→ **TRY IT**: Copy out every line of the material below, character for character, apart from the pictures.

→ **DATA SECTION**:
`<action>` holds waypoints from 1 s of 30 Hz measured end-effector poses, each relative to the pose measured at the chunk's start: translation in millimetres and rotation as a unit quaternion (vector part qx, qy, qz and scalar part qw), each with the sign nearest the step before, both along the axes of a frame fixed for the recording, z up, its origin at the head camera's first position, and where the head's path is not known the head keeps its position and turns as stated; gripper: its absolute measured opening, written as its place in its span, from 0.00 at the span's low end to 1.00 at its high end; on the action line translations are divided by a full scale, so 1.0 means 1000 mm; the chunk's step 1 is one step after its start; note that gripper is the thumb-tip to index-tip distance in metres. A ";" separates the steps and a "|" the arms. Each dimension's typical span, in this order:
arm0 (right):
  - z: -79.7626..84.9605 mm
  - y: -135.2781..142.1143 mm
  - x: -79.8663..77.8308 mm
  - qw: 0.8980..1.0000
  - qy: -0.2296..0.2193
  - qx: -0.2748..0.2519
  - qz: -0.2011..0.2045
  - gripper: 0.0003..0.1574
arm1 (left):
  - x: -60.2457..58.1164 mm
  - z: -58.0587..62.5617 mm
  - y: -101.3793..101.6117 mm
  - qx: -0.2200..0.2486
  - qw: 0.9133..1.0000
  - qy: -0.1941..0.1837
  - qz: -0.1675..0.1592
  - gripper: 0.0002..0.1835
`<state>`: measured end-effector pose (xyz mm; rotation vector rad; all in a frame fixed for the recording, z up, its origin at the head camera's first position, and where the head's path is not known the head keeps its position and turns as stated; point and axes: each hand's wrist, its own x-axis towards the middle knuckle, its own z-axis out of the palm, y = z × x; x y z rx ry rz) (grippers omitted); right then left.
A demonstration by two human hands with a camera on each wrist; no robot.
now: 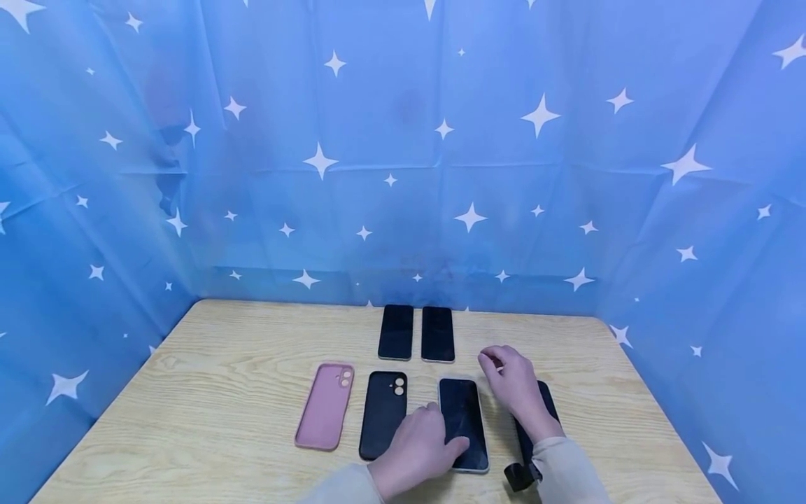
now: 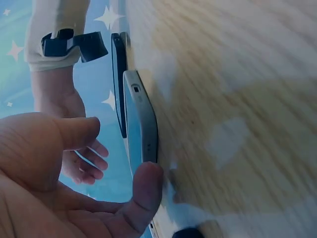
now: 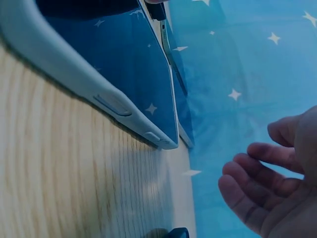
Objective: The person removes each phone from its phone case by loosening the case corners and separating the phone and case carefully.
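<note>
A phone in a pale case point(image 1: 464, 420) lies screen up on the table, between my two hands. My left hand point(image 1: 412, 451) is at its near left side, reaching partly over a black phone case point(image 1: 380, 413). In the left wrist view a fingertip point(image 2: 148, 181) touches the edge of the pale case, while the thumb stands apart from it. Beyond the phone's far right corner my right hand point(image 1: 513, 381) hovers with loosely bent fingers and nothing in them. Another dark phone point(image 1: 548, 397) lies partly hidden beneath my right forearm.
To the left lies a pink phone case point(image 1: 324, 406), its inside facing up. Two dark phones point(image 1: 395, 332) lie side by side toward the back of the wooden table point(image 1: 220, 392). A blue star-patterned curtain point(image 1: 403, 231) surrounds the table's back and sides.
</note>
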<state>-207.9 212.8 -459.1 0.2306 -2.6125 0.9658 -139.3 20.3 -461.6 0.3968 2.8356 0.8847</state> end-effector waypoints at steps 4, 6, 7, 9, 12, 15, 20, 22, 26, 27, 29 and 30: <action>-0.002 0.001 0.000 1.000 -0.001 0.001 -0.009 0.09 | 0.001 -0.001 0.010 -0.026 1.000 -0.008 -0.007 0.40; -0.003 0.002 0.000 1.000 -0.006 0.002 -0.009 0.10 | 0.001 -0.002 0.013 -0.039 0.999 -0.010 -0.008 0.40; -0.003 0.002 0.001 1.000 -0.010 0.003 -0.010 0.10 | 0.001 -0.002 0.016 -0.048 0.999 -0.010 -0.009 0.41; -0.004 0.003 0.001 1.000 -0.015 0.004 -0.011 0.11 | 0.000 -0.003 0.020 -0.070 0.997 -0.013 -0.011 0.43; -0.005 0.004 0.001 1.000 -0.017 0.003 -0.015 0.11 | -0.002 -0.004 0.028 -0.120 0.993 -0.012 -0.010 0.50; -0.005 0.004 0.001 1.000 -0.014 0.000 -0.016 0.11 | -0.003 -0.004 0.036 -0.172 0.985 -0.003 -0.003 0.55; -0.003 0.005 0.000 1.000 0.000 -0.003 -0.017 0.10 | -0.003 -0.005 0.043 -0.224 0.974 0.031 0.016 0.60; -0.003 0.007 0.000 1.000 0.002 -0.002 -0.016 0.10 | -0.004 -0.005 0.043 -0.223 0.974 0.033 0.021 0.61; -0.002 0.008 -0.001 1.000 -0.016 0.003 -0.013 0.10 | -0.005 -0.004 0.042 -0.190 0.981 0.009 0.033 0.62; -0.003 0.008 -0.002 1.000 -0.027 0.005 -0.012 0.10 | -0.005 -0.003 0.041 -0.179 0.983 0.003 0.037 0.62; -0.003 0.008 -0.002 0.999 -0.051 0.014 -0.008 0.11 | -0.006 -0.003 0.040 -0.160 0.986 0.000 0.045 0.61; -0.003 0.008 -0.003 0.998 -0.063 0.019 -0.006 0.12 | -0.007 -0.004 0.040 -0.152 0.987 0.000 0.046 0.61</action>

→ **RESULT OF THE EXERCISE**:
`<action>` holds waypoints from 1 s of 30 Hz measured end-effector poses, each relative to the pose measured at the chunk's start: translation in millimetres and rotation as a unit quaternion (vector part qx, qy, qz and scalar part qw), each with the sign nearest the step before, both along the axes of a frame fixed for the recording, z up, its origin at the head camera's first position, and where the head's path is not known the head keeps its position and turns as stated; gripper: its absolute measured opening, written as its place in its span, from 0.00 at the span's low end to 1.00 at its high end; on the action line translations are divided by a full scale, so 1.0 means 1000 mm; the chunk's step 1 is one step after its start; note that gripper is the thumb-tip to index-tip distance in metres. A ";" separates the steps and a "|" the arms. Each dimension's typical span, in this order:
arm0 (right):
  - z: -79.7626..84.9605 mm
  - y: -135.2781..142.1143 mm
  - x: -79.8663..77.8308 mm
  - qw: 0.8980..1.0000
  - qy: -0.2296..0.2193
  - qx: -0.2748..0.2519
  - qz: -0.2011..0.2045
  - gripper: 0.0003..0.1574
arm1 (left):
  - x: -60.2457..58.1164 mm
  - z: -58.0587..62.5617 mm
  - y: -101.3793..101.6117 mm
  - qx: -0.2200..0.2486
  - qw: 0.9133..1.0000
  - qy: -0.1941..0.1837
  - qz: -0.1675..0.1592
  - gripper: 0.0002..0.1835
`<state>`: measured end-effector pose (xyz mm; rotation vector rad; all in a frame fixed for the recording, z up, its origin at the head camera's first position, and where the head's path is not known the head keeps its position and turns as stated; point and axes: each hand's wrist, its own x-axis towards the middle knuckle, its own z-axis out of the palm, y = z × x; x y z rx ry rz) (grippers omitted); right then left.
A demonstration by two human hands with a camera on each wrist; no robot.
now: 
now: 
now: 
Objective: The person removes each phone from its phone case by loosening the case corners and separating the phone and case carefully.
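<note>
A phone in a pale case point(image 1: 464, 420) lies screen up on the table, between my two hands. My left hand point(image 1: 412, 451) is at its near left side, reaching partly over a black phone case point(image 1: 380, 413). In the left wrist view a fingertip point(image 2: 148, 181) touches the edge of the pale case, while the thumb stands apart from it. Beyond the phone's far right corner my right hand point(image 1: 513, 381) hovers with loosely bent fingers and nothing in them. Another dark phone point(image 1: 548, 397) lies partly hidden beneath my right forearm.
To the left lies a pink phone case point(image 1: 324, 406), its inside facing up. Two dark phones point(image 1: 395, 332) lie side by side toward the back of the wooden table point(image 1: 220, 392). A blue star-patterned curtain point(image 1: 403, 231) surrounds the table's back and sides.
</note>
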<state>-207.9 212.8 -459.1 0.2306 -2.6125 0.9658 -139.3 20.3 -461.6 0.3968 2.8356 0.8847</state> end-effector waypoints at steps 4, 6, 7, 9, 12, 15, 20, 22, 26, 27, 29 and 30: <action>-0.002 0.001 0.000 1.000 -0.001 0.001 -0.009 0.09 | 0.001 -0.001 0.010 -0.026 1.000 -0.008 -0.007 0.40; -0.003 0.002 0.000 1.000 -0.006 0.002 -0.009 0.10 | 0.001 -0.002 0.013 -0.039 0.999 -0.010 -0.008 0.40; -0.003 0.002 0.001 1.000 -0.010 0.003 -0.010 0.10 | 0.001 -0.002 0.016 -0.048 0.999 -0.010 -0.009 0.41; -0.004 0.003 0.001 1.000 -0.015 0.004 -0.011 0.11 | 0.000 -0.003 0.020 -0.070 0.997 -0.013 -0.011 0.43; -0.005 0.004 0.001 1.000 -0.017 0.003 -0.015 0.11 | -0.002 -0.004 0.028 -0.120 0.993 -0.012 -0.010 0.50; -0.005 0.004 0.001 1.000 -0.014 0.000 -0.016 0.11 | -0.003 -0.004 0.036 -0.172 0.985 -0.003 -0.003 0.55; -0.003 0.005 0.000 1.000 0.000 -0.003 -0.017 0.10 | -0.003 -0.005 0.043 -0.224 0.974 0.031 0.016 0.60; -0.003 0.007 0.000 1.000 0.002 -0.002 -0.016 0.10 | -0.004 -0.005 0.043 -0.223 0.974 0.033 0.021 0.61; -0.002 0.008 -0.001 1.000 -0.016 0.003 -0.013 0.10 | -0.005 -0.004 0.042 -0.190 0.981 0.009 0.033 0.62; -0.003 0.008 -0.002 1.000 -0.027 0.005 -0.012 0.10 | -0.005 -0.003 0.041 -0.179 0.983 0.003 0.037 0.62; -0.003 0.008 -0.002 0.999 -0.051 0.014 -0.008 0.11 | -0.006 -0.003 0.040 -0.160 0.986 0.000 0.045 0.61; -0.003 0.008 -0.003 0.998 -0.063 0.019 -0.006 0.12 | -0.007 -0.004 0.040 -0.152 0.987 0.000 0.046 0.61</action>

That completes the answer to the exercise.